TASK DESCRIPTION
Set down all of the data exactly. Pictures stay out of the copy.

COLLECTED DATA
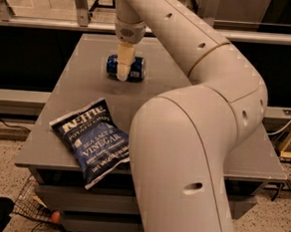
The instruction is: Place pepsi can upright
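Observation:
The pepsi can [137, 68], dark blue with white lettering, lies on its side at the back of the grey table [72, 90]. My gripper [122, 72] reaches straight down from the wrist onto the can's middle. Its cream tip covers the centre of the can, so only the can's two ends show, one on each side. The tip reaches down to about the table surface in front of the can. The can rests on the table.
A large dark-blue chip bag [91, 141] lies flat at the table's front left, overhanging the edge a little. My arm's big elbow [182, 155] covers the table's front right. A rail and glass stand behind the table. A wire basket [31, 207] sits on the floor.

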Robot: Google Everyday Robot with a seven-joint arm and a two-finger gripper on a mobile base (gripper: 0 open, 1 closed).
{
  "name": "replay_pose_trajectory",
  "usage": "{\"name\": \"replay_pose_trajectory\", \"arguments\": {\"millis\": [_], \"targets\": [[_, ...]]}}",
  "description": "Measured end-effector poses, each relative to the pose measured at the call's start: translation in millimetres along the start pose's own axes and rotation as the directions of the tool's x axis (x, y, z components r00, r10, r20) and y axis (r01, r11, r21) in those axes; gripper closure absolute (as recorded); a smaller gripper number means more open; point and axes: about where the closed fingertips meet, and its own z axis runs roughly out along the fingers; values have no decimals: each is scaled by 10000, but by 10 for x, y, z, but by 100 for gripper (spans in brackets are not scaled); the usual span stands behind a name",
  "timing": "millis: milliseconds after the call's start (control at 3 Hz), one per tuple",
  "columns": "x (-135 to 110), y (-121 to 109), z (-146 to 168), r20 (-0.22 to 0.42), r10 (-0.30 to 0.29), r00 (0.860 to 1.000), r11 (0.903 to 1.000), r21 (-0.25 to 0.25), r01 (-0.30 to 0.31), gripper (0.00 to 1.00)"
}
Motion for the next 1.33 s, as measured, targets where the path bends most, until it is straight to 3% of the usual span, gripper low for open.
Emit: {"name": "replay_pose_trajectory", "arguments": {"millis": [667,1333], "targets": [[-68,95,96,-68,39,10000,9992,-401,-42,0],[-77,67,145,6,204,9998,9994,-289,-204,41]]}}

EXERCISE RESPONSE
The instruction is: Place pepsi can upright
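Observation:
The pepsi can [137, 68], dark blue with white lettering, lies on its side at the back of the grey table [72, 90]. My gripper [122, 72] reaches straight down from the wrist onto the can's middle. Its cream tip covers the centre of the can, so only the can's two ends show, one on each side. The tip reaches down to about the table surface in front of the can. The can rests on the table.
A large dark-blue chip bag [91, 141] lies flat at the table's front left, overhanging the edge a little. My arm's big elbow [182, 155] covers the table's front right. A rail and glass stand behind the table. A wire basket [31, 207] sits on the floor.
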
Robot: Google Everyday Robot with a seven-joint arm and a two-finger gripper on a mobile base (gripper: 0 open, 1 closed).
{
  "name": "replay_pose_trajectory",
  "usage": "{\"name\": \"replay_pose_trajectory\", \"arguments\": {\"millis\": [_], \"targets\": [[_, ...]]}}",
  "description": "Measured end-effector poses, each relative to the pose measured at the call's start: translation in millimetres along the start pose's own axes and rotation as the directions of the tool's x axis (x, y, z components r00, r10, r20) and y axis (r01, r11, r21) in those axes; gripper closure absolute (as recorded); a smaller gripper number means more open; point and axes: about where the closed fingertips meet, and its own z axis runs roughly out along the fingers; values have no decimals: each is scaled by 10000, but by 10 for x, y, z, but by 100 for gripper (spans in brackets are not scaled); the usual span stands behind a name",
  "timing": "millis: milliseconds after the call's start (control at 3 Hz), one per tuple",
  "columns": "x (-135 to 110), y (-121 to 109), z (-146 to 168), r20 (-0.22 to 0.42), r10 (-0.30 to 0.29), r00 (0.860 to 1.000), r11 (0.903 to 1.000), r21 (-0.25 to 0.25), r01 (-0.30 to 0.31), gripper (0.00 to 1.00)"
}
Motion for the next 1.33 s, as measured, targets where the path bends most, until it is straight to 3% of the usual span, gripper low for open.
Emit: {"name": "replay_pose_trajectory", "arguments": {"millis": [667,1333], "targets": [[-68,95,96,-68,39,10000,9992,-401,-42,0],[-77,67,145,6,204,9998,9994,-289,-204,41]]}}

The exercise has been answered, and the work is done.